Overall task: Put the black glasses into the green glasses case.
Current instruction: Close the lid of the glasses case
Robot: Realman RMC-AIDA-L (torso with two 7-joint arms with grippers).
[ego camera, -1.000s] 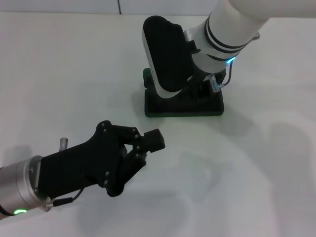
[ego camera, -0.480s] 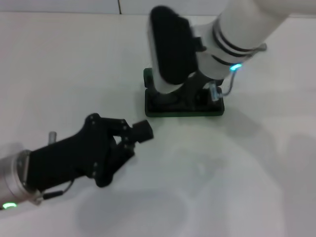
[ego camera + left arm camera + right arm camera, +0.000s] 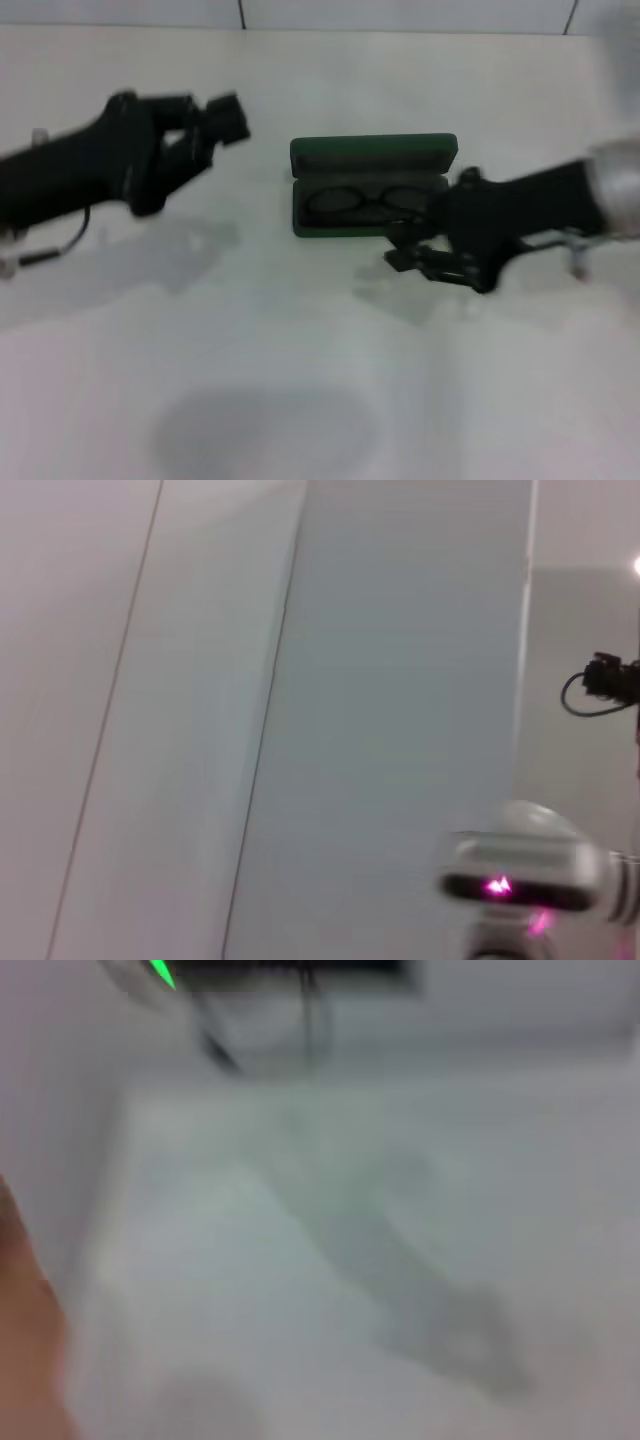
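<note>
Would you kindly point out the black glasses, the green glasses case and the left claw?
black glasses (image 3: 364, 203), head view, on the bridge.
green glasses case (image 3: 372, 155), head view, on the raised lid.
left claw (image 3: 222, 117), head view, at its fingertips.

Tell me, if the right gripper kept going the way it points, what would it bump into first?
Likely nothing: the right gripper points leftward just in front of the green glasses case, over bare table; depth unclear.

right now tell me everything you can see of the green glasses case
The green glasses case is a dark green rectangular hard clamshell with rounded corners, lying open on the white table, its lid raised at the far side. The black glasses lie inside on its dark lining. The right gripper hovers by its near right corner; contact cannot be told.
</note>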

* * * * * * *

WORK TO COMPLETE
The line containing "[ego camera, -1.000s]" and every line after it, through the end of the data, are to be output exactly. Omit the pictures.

REPLY TO THE TASK
[ego camera, -1.000s] 
[ego camera, -0.480s] 
[ego camera + left arm camera + right arm camera, +0.000s] 
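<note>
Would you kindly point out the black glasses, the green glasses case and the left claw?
black glasses (image 3: 364, 203), head view, on the bridge.
green glasses case (image 3: 372, 155), head view, on the raised lid.
left claw (image 3: 222, 117), head view, at its fingertips.

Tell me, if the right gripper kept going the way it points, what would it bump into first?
Likely nothing: the right gripper points leftward just in front of the green glasses case, over bare table; depth unclear.

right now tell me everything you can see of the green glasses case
The green glasses case is a dark green rectangular hard clamshell with rounded corners, lying open on the white table, its lid raised at the far side. The black glasses lie inside on its dark lining. The right gripper hovers by its near right corner; contact cannot be told.
</note>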

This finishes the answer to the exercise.